There is also this repeat: "NB has adviced Jacinta Hargadon not to respond or pass on any further messages to NB & desist from sending further messages to JH".
At the end of the email the 'accountant' writes: “Stefan [NB's son] has asked NB to pass on the happy news that he is getting married and you will soon be both receiving a wedding invitation. He is asking about your succession plans as he is your closest blood relative...(i.e. your Will). Perhaps you would be kind enough to elucuidate on this matter”.
My brother evidently thinks his son is entitled to receive a financial provision from his uncle, a notion that fits in with an earlier complaint of his: “you haven't put your hand in your pocket to help with [his private] school fees”.
Post Script:
There was a wedding (18 months later), but no invitations.
11 February 2023
Poles apart
Regarding N’s 2014 offer to pay interest on my expenses, the 'accountant' tells me my brother “had assumed that the interest was for one moment in time...ie the principal times 5%. Otherwise if ESB had lived until the oldest woman in the world (119 years) then he would owe an enormous sum.”
Well, yes, you would owe quite a lot unless the agreement stated that it was for a limited period only. Which it didn’t.
The reason, he notes, was that "Nick did tell John Baily [the incompetent solicitor] this in a face to face conversation at his office but he failed to put this in his letter". Shame, that.
In the same email, I am told that “N's life has been "on hold" since the age of 20/21 with an incurable condition called "bipolar 2 disorder" which comprises moderate/severe depressions in the winter”.

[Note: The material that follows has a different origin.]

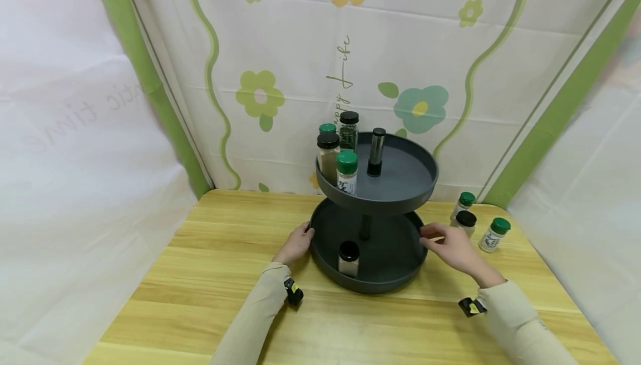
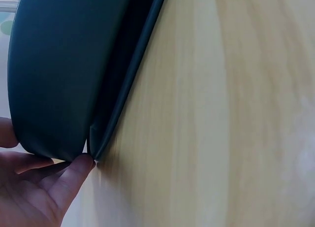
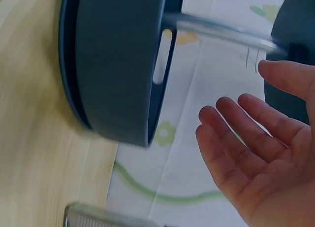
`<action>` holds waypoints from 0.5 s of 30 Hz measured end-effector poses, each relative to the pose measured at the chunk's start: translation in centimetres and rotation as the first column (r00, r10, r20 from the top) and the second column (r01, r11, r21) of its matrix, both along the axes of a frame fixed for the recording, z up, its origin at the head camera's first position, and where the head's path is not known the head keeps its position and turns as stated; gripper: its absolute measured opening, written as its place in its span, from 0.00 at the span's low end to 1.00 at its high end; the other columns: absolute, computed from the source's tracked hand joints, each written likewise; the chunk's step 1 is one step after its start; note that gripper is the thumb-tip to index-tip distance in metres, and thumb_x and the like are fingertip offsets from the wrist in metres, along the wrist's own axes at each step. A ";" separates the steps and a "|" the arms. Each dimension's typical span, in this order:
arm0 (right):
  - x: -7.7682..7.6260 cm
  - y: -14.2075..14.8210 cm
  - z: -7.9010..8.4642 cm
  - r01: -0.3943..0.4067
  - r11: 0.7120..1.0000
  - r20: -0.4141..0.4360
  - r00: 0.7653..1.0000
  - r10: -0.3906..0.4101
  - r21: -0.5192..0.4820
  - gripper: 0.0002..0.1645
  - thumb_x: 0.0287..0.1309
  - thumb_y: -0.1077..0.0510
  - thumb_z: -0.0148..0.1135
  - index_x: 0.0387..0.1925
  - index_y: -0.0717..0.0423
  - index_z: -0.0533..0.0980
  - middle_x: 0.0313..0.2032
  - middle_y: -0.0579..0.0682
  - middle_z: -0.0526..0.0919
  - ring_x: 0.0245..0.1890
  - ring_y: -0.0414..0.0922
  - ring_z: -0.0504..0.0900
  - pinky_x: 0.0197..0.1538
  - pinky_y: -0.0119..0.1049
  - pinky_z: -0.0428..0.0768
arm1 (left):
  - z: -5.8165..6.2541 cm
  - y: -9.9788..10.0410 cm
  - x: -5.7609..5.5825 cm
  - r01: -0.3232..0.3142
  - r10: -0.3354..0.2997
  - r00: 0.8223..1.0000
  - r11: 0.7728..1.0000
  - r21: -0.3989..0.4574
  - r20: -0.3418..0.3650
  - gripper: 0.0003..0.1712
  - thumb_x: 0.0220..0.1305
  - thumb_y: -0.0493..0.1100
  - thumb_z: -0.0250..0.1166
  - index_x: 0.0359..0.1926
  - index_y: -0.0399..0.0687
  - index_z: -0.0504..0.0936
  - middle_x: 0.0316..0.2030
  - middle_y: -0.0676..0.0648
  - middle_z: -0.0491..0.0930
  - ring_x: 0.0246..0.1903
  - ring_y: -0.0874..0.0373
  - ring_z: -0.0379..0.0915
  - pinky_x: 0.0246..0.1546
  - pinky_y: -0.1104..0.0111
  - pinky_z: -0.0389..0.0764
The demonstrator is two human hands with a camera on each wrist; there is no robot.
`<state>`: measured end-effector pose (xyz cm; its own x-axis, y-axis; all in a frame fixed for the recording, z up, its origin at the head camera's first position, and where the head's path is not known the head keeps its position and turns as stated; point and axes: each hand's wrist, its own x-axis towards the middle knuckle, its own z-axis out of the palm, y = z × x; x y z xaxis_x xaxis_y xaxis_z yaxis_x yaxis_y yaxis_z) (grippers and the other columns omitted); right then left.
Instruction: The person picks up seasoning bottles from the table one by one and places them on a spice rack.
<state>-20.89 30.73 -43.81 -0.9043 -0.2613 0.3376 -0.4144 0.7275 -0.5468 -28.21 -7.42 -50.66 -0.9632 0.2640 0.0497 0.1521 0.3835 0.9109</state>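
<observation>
A dark grey two-tier turntable (image 1: 395, 173) stands on the wooden table. My left hand (image 1: 294, 245) grips the left side of its lower tray (image 1: 395, 242); in the left wrist view the thumb (image 2: 78, 170) presses the base edge and the other fingers touch the tray's side. At the right side of that tray is my right hand (image 1: 453, 248), fingers relaxed and slightly bent, and the right wrist view shows nothing in its palm. One black-capped spice jar (image 1: 349, 259) stands at the lower tray's front. Several jars, including a green-capped one (image 1: 346, 174), crowd the upper tray's left.
To the right of the turntable stand a green-capped jar (image 1: 493, 236), a black-capped jar (image 1: 466, 221) and another green-capped jar (image 1: 464, 202) behind. A flower-patterned curtain (image 1: 300, 31) hangs behind the table (image 1: 215, 276). The metal post (image 1: 376, 148) rises above the upper tray.
</observation>
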 end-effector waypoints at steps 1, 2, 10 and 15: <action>0.0 0.4 0.1 0.011 1.000 -0.003 1.000 -0.011 0.002 0.14 0.63 0.56 0.61 0.46 0.60 0.79 0.41 0.55 0.83 0.41 0.51 0.82 0.40 0.40 0.82 | 0.0 0.0 0.0 -0.003 0.003 1.000 1.000 0.001 -0.001 0.26 0.76 0.41 0.42 0.69 0.33 0.59 0.65 0.34 0.61 0.66 0.42 0.55 0.64 0.51 0.58; 0.0 0.8 0.2 0.025 1.000 -0.004 1.000 -0.025 0.002 0.14 0.63 0.55 0.60 0.46 0.61 0.78 0.41 0.55 0.83 0.41 0.52 0.82 0.40 0.41 0.82 | 0.0 0.1 0.1 -0.004 0.004 1.000 1.000 0.004 -0.002 0.26 0.76 0.41 0.42 0.69 0.33 0.59 0.65 0.34 0.61 0.66 0.42 0.55 0.64 0.51 0.58; 0.5 3.7 0.9 0.112 0.994 0.029 0.993 -0.112 0.015 0.19 0.65 0.52 0.58 0.49 0.63 0.76 0.44 0.60 0.82 0.41 0.56 0.82 0.36 0.39 0.82 | 0.0 0.0 0.0 -0.006 0.006 1.000 1.000 -0.005 -0.001 0.26 0.76 0.42 0.42 0.69 0.33 0.58 0.66 0.34 0.61 0.66 0.42 0.54 0.64 0.51 0.58; 0.7 5.2 1.0 0.160 0.986 -0.056 0.986 -0.158 0.039 0.17 0.64 0.54 0.59 0.46 0.63 0.78 0.41 0.59 0.83 0.39 0.57 0.82 0.35 0.39 0.82 | 0.1 -0.1 0.0 -0.009 0.009 1.000 1.000 -0.004 0.005 0.26 0.76 0.42 0.42 0.69 0.33 0.58 0.66 0.34 0.61 0.66 0.42 0.55 0.64 0.50 0.59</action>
<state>-20.24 35.91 -42.82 -0.9166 -0.1308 0.3777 -0.3190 0.8088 -0.4941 -28.22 -7.48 -50.60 -0.9658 0.2554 0.0444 0.1444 0.3880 0.9103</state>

I am familiar with the bipolar claim - N used it in an attempt to pull a sickie and adjourn the hearing in my 2014 court claim against him. But the judge was having none of it: the hearing went ahead without him. He lost.
5 March 2023
Booty from the beast
I sent N a heavily-discounted final demand, one tailored to the £10K threshold of the Small Claims Court. I got an instant acceptance and a payment of half the bill, with the rest to follow.

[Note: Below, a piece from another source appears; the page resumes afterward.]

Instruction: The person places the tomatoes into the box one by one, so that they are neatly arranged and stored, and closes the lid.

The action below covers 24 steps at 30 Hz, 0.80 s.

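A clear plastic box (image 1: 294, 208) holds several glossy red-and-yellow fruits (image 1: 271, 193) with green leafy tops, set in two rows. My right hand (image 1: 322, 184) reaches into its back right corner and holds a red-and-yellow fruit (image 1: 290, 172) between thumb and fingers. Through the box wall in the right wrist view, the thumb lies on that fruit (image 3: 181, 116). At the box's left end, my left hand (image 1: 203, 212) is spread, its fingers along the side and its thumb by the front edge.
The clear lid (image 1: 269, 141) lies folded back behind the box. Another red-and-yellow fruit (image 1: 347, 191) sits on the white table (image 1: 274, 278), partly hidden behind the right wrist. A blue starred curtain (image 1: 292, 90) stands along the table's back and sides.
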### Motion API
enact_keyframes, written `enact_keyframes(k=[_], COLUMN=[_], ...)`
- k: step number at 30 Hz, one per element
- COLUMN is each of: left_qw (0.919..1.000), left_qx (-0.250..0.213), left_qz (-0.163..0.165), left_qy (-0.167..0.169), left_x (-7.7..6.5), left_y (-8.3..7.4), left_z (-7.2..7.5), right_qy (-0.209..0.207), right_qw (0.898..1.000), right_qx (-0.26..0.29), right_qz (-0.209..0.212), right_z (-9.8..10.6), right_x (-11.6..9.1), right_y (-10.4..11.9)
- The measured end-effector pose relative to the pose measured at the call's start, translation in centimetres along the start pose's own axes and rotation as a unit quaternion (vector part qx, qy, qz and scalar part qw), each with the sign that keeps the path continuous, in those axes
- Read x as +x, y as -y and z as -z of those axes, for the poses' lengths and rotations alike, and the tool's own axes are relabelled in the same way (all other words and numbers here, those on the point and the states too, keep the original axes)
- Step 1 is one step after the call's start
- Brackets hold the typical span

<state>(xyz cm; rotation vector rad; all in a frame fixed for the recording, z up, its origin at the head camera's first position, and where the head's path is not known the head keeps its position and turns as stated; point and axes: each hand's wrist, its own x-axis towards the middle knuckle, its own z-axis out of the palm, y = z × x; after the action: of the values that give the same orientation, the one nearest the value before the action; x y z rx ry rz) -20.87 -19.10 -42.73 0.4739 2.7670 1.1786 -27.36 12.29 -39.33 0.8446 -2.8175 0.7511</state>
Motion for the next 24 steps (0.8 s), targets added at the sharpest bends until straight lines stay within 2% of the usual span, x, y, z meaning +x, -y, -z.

But shortly before the final payment was due, he resumed his bullying tactics, demanding an undertaking not to make any more claims against him. Or else …… he would withhold the balance.
I ignored this, instead asking if he’d reappraised his view of how we’d cared for his mother over the past 13 years. Having to say something nice about us would, I reckoned, involve a certain amount of squirming insincerity.

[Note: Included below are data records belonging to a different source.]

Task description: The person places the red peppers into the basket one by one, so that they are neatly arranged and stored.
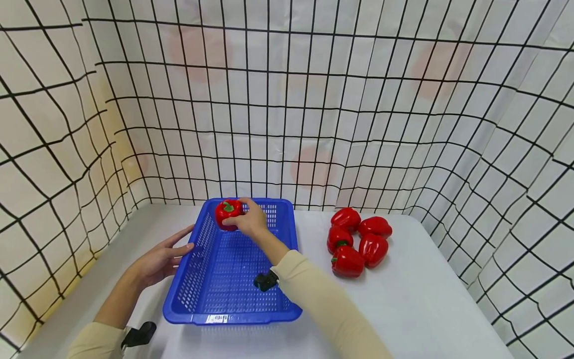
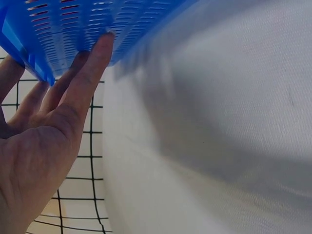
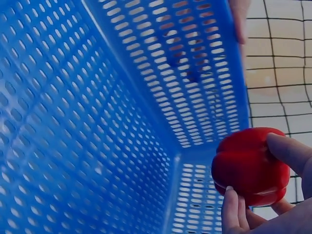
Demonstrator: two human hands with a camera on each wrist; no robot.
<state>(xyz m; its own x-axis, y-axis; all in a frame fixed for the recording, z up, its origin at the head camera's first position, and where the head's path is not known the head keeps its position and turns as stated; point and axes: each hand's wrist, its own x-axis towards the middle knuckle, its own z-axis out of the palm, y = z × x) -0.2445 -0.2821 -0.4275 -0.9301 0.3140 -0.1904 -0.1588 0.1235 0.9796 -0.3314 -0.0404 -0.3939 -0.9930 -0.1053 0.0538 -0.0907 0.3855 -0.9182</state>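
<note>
A glossy red bell pepper (image 1: pixel 228 215) with a green stem is held in my right hand (image 1: pixel 252 218), thumb on one side and fingers on the other. It hangs over the far left corner of the blue plastic basket (image 1: pixel 233 317); the right wrist view shows the pepper (image 3: pixel 251 165) above the mesh floor. My left hand (image 1: pixel 157 262) is at the basket's left side. In the left wrist view, this hand (image 2: pixel 53 117) has its fingers fairly straight against the slotted outer wall (image 2: pixel 87 24), with the thumb near the rim.
Several red bell peppers (image 1: pixel 373 250) lie grouped on the white table (image 1: pixel 421 299), right of the basket. Black wire grid (image 1: pixel 278 119) stands before white sheeting at the back and both sides. Each wrist carries a small black camera (image 1: pixel 266 280).
</note>
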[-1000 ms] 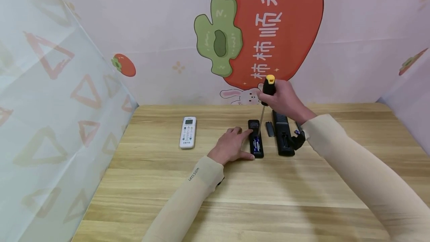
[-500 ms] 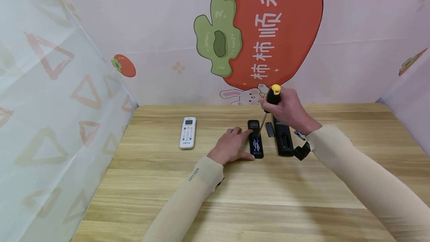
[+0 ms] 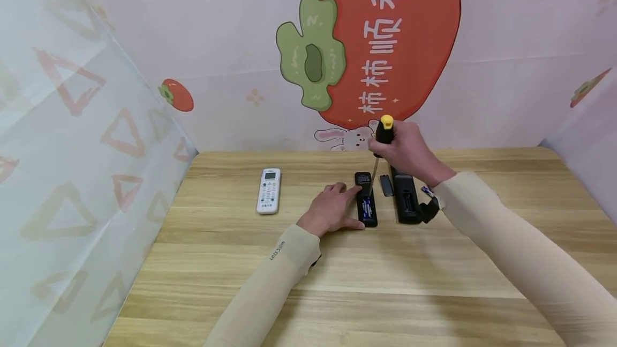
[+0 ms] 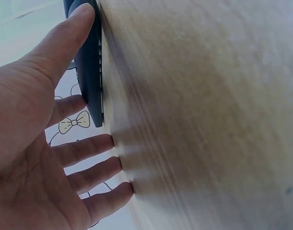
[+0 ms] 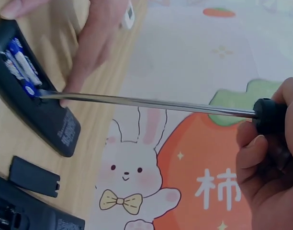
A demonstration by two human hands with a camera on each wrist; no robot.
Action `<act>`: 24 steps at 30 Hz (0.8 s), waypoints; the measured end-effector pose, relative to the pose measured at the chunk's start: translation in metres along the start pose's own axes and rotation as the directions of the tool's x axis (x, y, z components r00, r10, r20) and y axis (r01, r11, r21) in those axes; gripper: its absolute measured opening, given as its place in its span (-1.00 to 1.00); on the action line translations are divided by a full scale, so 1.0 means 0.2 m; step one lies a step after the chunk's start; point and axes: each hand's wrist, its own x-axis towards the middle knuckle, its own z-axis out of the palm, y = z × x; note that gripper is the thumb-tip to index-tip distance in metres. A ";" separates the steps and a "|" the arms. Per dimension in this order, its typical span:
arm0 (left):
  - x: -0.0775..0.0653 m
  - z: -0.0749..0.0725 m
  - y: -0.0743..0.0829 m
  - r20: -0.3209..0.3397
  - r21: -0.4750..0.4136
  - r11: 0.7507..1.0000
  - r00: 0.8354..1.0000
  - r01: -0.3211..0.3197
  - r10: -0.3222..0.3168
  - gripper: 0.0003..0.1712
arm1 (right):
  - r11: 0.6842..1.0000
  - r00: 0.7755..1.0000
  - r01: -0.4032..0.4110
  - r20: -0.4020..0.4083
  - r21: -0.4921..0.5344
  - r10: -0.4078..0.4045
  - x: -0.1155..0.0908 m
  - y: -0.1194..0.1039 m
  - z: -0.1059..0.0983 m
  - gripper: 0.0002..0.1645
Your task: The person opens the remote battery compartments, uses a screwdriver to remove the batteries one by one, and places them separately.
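A black remote control (image 3: 365, 180) lies back-up on the table, its battery bay uncovered with blue-and-silver batteries (image 5: 23, 62) inside. My left hand (image 3: 330, 210) rests beside it, index finger and thumb touching its left side; the other fingers are extended onto the table. My right hand (image 3: 407, 149) grips the black and yellow handle of a screwdriver (image 3: 384, 131). The long metal shaft (image 5: 151, 104) slants down, and its tip is at the end of the batteries in the bay. In the right wrist view, fingers and thumb wrap the handle.
A loose battery cover (image 3: 386, 186) lies between the black remote and a larger dark remote (image 3: 407, 202) with an open bay. Loose batteries (image 3: 427, 191) lie farther right, partly hidden by the right wrist. A white remote (image 3: 268, 191) lies left. A printed backdrop (image 3: 231, 106) rises behind the table.
My right hand tipped the screwdriver handle right and down, then brought it back left and slightly up. Its tip stays at the batteries. The left hand and the remote have hardly moved.
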 end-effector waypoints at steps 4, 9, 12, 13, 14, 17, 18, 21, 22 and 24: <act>0.00 0.00 0.00 0.005 -0.004 1.000 1.000 0.002 -0.002 0.08 | 0.997 0.997 -0.070 0.040 0.019 0.069 0.08 0.04 0.00 -0.68; -0.01 0.00 -0.01 -0.001 -0.007 1.000 1.000 -0.002 0.002 0.09 | 0.990 0.987 -0.139 0.085 0.012 0.138 0.16 0.08 0.01 -0.72; -0.01 0.00 -0.01 -0.002 -0.012 1.000 1.000 -0.002 0.002 0.09 | 0.984 0.978 -0.179 0.109 0.006 0.178 0.20 0.09 0.01 -0.75; -0.01 0.01 -0.01 -0.003 -0.014 1.000 1.000 -0.002 0.002 0.09 | 0.981 0.975 -0.193 0.117 0.009 0.191 0.21 0.09 0.01 -0.77; 0.00 0.01 -0.01 -0.001 -0.018 1.000 1.000 0.000 0.000 0.09 | 0.978 0.971 -0.209 0.123 0.013 0.206 0.22 0.10 0.01 -0.77; 0.00 0.01 -0.01 0.006 -0.021 1.000 1.000 0.004 -0.004 0.09 | 0.968 0.961 -0.248 0.138 0.035 0.241 0.24 0.11 0.01 -0.75; 0.00 0.01 -0.01 0.007 -0.021 1.000 1.000 0.005 -0.005 0.09 | 0.965 0.958 -0.258 0.138 0.042 0.250 0.24 0.11 0.02 -0.75; 0.00 0.01 -0.01 0.005 -0.018 1.000 1.000 0.003 -0.003 0.09 | 0.957 0.952 -0.287 0.128 0.053 0.278 0.25 0.12 0.02 -0.71; 0.00 0.01 -0.01 0.004 -0.018 1.000 1.000 0.003 -0.003 0.09 | 0.954 0.950 -0.294 0.124 0.057 0.285 0.26 0.12 0.02 -0.72; 0.00 0.01 -0.01 -0.001 -0.016 1.000 1.000 0.001 -0.001 0.09 | 0.952 0.950 -0.300 0.115 0.061 0.291 0.26 0.12 0.02 -0.72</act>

I was not wrong. He, or perhaps it was one of those parrot GPT chatbots, wrote: “we are extremely grateful that you were able to look after Mum so well … it must have been very challenging and stressful at times … although I guess at times rewarding. Thanks once again for your sterling work”.
It was nice to learn we’d been rewarded. In sterling? Might the parrot pirate cross my palm with silver?
Not a chance, not by a long squawk:
‘Pieces of eight, pieces of eight’, was the flint-hearted parrot's taunt a year ago when he dangled, then withdrew, that £100K fantasy 'offer’.
Well, the last few years have certainly been a rum do.
But little does the parrot pirate know it's me having the last laugh:
Yo ho ho.
4 April 2024
After the Alzheimer Society's current TV advert which promotes the notion that the disease's relentless progression causes people to 'die again and again and again', I thought I would add my thoughts: I suppose what the ad means is that carers and relatives grieve and grieve again. In our Mum's case, the slow progress of the illness meant this didn't really happen. We had time to adjust to her mental changes, to accept each change for what it was - a new version of Mum. There were slight differences in our two perspectives: Pam was more likely to grieve that Mum wasn't how she used to be, while I was more likely to accept each change for what it was. That didn't mean there was any difference to our respective approaches - we both soon learned that the best way to connect to our Mum was to enter her reality, even when it seemed a bit bonkers.
In contrast to some families, we were lucky: looking after Mum was often a pleasure, full of laughter and joy.